Cool in concept, but shows how important comedic timing is. Example where the semantics requires the pauses and drawn out expressions to really make it work. Might be where the jokes could be written by AI but perfected by humans, especially as comedians use audience feedback to hone their material. Even the best don’t know how any joke will land until it’s delivered. How could any AI incorporate that real world feedback loop?
I was pretty impressed with it, honestly. But I understand what you're saying - a comedian's delivery is different from normal speech. It may be that GPT-3 just wasn't trained with enough standup routines.
(I dread to think what a Sam Kinison AI would be like)
What’s the training if every comedian has their own style, in words, intonation, and timing? Do we need to build personalized AI comedians? Or write new jokes for specific comedians trained on previous their routines?
To be honest, given the complexity and context connection DALLE2 makes it doesn’t seem all that hard to learn some speech distinctions of a couple of hundred people. It’s really not all that complex.
It also shows the importance of a laugh track. I think a lot of Seinfeld material would sound weird, even performed by Jerry himself, in the absence of audience laughter or other contextual background noise.
I actually think this should be possible to train an AI to do. It could alter timing and monitor for laughs, it will learn when and how to pause, and use intonation to maximize for laughter.
The trouble with jokes is they're only funny to people once.

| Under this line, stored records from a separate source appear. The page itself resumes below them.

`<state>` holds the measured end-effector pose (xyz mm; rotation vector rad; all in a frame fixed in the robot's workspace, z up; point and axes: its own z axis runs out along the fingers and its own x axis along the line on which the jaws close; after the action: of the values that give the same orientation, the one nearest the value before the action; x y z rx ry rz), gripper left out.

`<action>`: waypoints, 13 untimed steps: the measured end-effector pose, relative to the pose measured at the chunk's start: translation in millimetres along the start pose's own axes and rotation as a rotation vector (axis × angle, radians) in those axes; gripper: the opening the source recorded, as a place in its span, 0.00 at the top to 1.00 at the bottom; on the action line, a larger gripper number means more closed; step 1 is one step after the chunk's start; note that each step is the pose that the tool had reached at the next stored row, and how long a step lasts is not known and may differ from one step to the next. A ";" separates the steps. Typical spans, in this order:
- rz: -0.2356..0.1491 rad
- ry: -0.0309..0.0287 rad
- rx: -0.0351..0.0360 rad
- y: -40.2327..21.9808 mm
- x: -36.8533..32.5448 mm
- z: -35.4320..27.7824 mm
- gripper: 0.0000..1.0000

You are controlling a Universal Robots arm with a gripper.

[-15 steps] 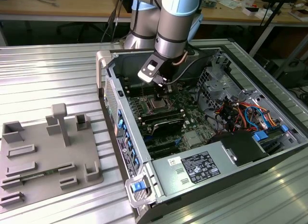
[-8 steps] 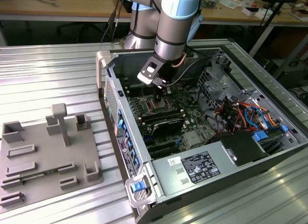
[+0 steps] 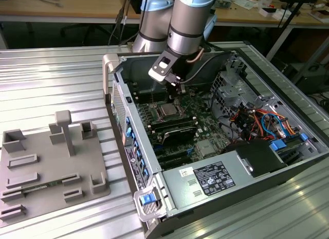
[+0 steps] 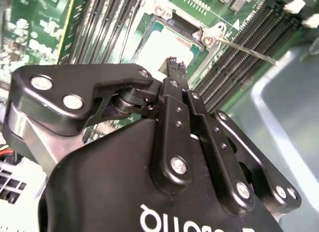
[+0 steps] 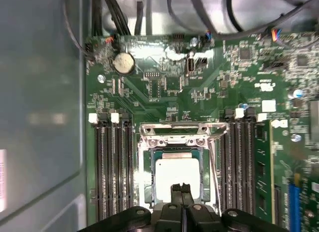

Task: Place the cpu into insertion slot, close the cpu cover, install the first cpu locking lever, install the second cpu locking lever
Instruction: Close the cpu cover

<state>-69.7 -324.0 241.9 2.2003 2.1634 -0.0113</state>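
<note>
Over the cpu (image 5: 174,169), the closed gripper (image 5: 180,187) hides one of its edges.

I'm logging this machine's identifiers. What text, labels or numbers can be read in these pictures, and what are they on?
Nothing reads whole.
The power supply label: print too small.
The sticker on the case's side: too small.
White lettering on the gripper body: upside down, cut off at the picture's edge.
White markings on the circuit board: blurred.
</note>
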 end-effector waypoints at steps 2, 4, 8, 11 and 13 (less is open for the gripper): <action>0.000 0.0000 0.0001 0.8 -0.3 -6.4 0.89; 0.000 0.0000 0.0002 1.7 -0.6 -14.9 0.89; 0.000 -0.0001 0.0008 3.5 -1.1 -26.8 0.89; 0.000 0.0000 0.0017 7.3 -1.2 -29.9 0.89; 0.000 -0.0001 0.0028 11.8 -1.1 -30.7 0.89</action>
<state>-59.0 -324.0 273.0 2.2017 2.1647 -0.0145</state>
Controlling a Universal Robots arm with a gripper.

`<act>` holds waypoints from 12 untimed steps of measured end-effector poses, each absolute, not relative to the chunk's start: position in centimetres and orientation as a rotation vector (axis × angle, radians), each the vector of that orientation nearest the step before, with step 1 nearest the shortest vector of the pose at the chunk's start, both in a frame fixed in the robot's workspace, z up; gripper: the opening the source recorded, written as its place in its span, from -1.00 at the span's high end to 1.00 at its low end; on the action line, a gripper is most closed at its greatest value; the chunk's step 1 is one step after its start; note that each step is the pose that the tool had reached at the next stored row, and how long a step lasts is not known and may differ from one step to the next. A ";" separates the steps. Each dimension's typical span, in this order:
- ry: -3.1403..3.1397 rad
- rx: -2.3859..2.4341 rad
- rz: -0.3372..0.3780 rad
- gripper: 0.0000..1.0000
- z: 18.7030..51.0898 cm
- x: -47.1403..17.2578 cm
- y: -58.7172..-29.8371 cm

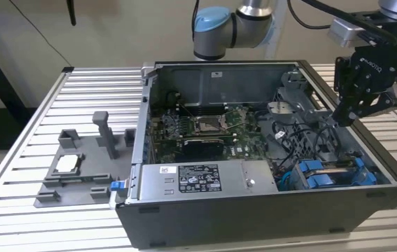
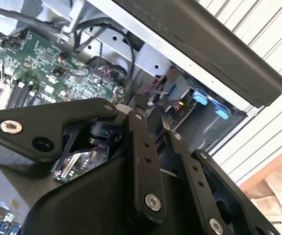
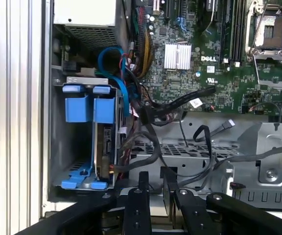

You'd need an adversarial laughing AI to train against. And boy would that thing be loony.
It would be such a force for good in the world that Disney should allow it to be used for free like Volvo did with their patent for the three-point seat belt.
I wouldn't be surprised if this routine was guided by the creator. As in, they edited it to make it work and that was probably after discarding a bunch of terrible stuff. Nevertheless it's not unlike how Jerry actually works, he would write a lot, and then edit it down later. He worked hard at it and it sounded almost joyless.
All it needs is a layer of contrastive loss at the top, to tell real Seinfeld and SAInfeld (don't bother checking, it's already registered) apart, and boom! Indistinguishable delivery.